▸ **Exercise prompt**:
An exact transcription of all the data is required; the pictures are to be left out.
============
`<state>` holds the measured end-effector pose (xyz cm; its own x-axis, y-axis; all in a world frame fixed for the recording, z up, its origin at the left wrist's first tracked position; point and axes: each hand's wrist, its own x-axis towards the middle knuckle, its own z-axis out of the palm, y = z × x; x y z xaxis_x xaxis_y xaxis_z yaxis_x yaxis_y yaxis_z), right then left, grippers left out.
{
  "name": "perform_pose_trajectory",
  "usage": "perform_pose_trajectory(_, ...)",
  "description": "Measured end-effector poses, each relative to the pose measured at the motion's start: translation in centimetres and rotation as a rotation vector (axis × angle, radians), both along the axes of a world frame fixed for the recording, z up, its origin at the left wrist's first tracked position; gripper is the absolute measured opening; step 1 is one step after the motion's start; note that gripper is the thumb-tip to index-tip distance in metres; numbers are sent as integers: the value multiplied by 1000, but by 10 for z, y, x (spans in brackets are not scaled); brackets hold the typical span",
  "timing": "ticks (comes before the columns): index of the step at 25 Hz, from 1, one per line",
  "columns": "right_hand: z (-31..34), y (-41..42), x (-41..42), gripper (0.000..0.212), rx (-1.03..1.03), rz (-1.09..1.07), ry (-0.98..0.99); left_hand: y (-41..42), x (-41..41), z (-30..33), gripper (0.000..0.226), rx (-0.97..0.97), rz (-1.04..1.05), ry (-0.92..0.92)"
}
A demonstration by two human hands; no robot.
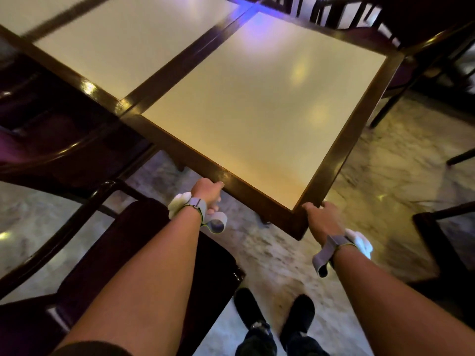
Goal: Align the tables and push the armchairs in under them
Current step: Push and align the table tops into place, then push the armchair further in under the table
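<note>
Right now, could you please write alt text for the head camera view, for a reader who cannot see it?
A person's left hand and right hand grip the near corner of a square, dark-framed, pale-topped table, which sits against a second matching table. Dark wooden armchairs, one near armchair by the left arm, stand on a marbled floor.

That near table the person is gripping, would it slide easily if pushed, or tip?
The near table looks rigid and fairly heavy: a thick wooden frame. On the polished stone floor it would probably slide rather than tip. Both the left hand and right hand hold its edge, suggesting real weight.
</note>
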<state>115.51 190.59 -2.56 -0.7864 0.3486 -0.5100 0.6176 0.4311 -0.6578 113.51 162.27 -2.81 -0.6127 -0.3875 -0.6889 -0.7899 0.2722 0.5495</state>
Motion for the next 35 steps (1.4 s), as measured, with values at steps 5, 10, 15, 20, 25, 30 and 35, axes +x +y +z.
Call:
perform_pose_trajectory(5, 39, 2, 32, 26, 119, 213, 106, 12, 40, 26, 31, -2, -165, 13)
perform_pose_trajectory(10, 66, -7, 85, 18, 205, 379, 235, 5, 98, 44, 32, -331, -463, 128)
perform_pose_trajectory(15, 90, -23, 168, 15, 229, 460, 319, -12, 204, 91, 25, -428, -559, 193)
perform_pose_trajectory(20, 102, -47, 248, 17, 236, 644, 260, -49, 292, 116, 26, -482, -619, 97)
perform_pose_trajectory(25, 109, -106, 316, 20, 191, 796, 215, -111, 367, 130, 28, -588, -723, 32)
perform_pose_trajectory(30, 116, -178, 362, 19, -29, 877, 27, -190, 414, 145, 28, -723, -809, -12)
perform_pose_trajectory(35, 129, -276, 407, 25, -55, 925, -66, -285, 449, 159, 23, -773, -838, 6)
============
▸ **Solved exercise**:
`<state>` holds the measured end-effector pose (xyz cm; its own x-axis, y-axis; all in a world frame fixed for the recording, z up, its origin at the left wrist's first tracked position; point and axes: each hand's wrist, its own x-axis towards the middle knuckle, its own z-axis out of the palm, y = z × x; x y z xaxis_x xaxis_y xaxis_z yaxis_x yaxis_y yaxis_z), right then left, grippers left out.
{
  "name": "perform_pose_trajectory",
  "usage": "perform_pose_trajectory(_, ...)",
  "description": "Measured end-effector poses, each relative to the pose measured at the motion's start: translation in centimetres and rotation as a rotation vector (axis × angle, radians), both along the axes of a world frame fixed for the recording, z up, its origin at the left wrist's first tracked position; gripper is the absolute measured opening; step 1 is one step after the motion's start; note that gripper is the thumb-tip to index-tip distance in metres; numbers are sent as integers: the value multiplied by 1000, but by 10 for z, y, x (spans in brackets are not scaled); brackets hold the typical span",
  "timing": "ticks (comes before the columns): index of the step at 25 Hz, from 1, one per line",
  "columns": "right_hand: z (-31..34), y (-41..42), x (-41..42), gripper (0.000..0.212), rx (-1.03..1.03), rz (-1.09..1.07), ry (-0.98..0.99); left_hand: y (-41..42), x (-41..41), z (-30..33), gripper (0.000..0.226), rx (-0.97..0.97), rz (-1.04..1.05), ry (-0.92..0.92)"
}
A demonstration by two human hands; no robot.
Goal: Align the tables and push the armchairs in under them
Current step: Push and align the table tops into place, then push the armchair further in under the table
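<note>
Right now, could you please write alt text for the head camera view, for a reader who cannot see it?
A person's left hand and right hand grip the near corner of a square, dark-framed, pale-topped table, which sits against a second matching table. Dark wooden armchairs, one near armchair by the left arm, stand on a marbled floor.

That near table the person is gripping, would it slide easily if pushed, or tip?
The near table looks rigid and fairly heavy: a thick wooden frame. On the polished stone floor it would probably slide rather than tip. Both the left hand and right hand hold its edge, suggesting real weight.
</note>
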<state>115.51 190.59 -2.56 -0.7864 0.3486 -0.5100 0.6176 0.4311 -0.6578 113.51 162.27 -2.81 -0.6127 -0.3875 -0.6889 -0.7899 0.2722 0.5495</state>
Motion for the next 35 steps (1.4 s), as measured, with values at steps 5, 10, 15, 20, 25, 30 and 35, axes +x +y +z.
Call:
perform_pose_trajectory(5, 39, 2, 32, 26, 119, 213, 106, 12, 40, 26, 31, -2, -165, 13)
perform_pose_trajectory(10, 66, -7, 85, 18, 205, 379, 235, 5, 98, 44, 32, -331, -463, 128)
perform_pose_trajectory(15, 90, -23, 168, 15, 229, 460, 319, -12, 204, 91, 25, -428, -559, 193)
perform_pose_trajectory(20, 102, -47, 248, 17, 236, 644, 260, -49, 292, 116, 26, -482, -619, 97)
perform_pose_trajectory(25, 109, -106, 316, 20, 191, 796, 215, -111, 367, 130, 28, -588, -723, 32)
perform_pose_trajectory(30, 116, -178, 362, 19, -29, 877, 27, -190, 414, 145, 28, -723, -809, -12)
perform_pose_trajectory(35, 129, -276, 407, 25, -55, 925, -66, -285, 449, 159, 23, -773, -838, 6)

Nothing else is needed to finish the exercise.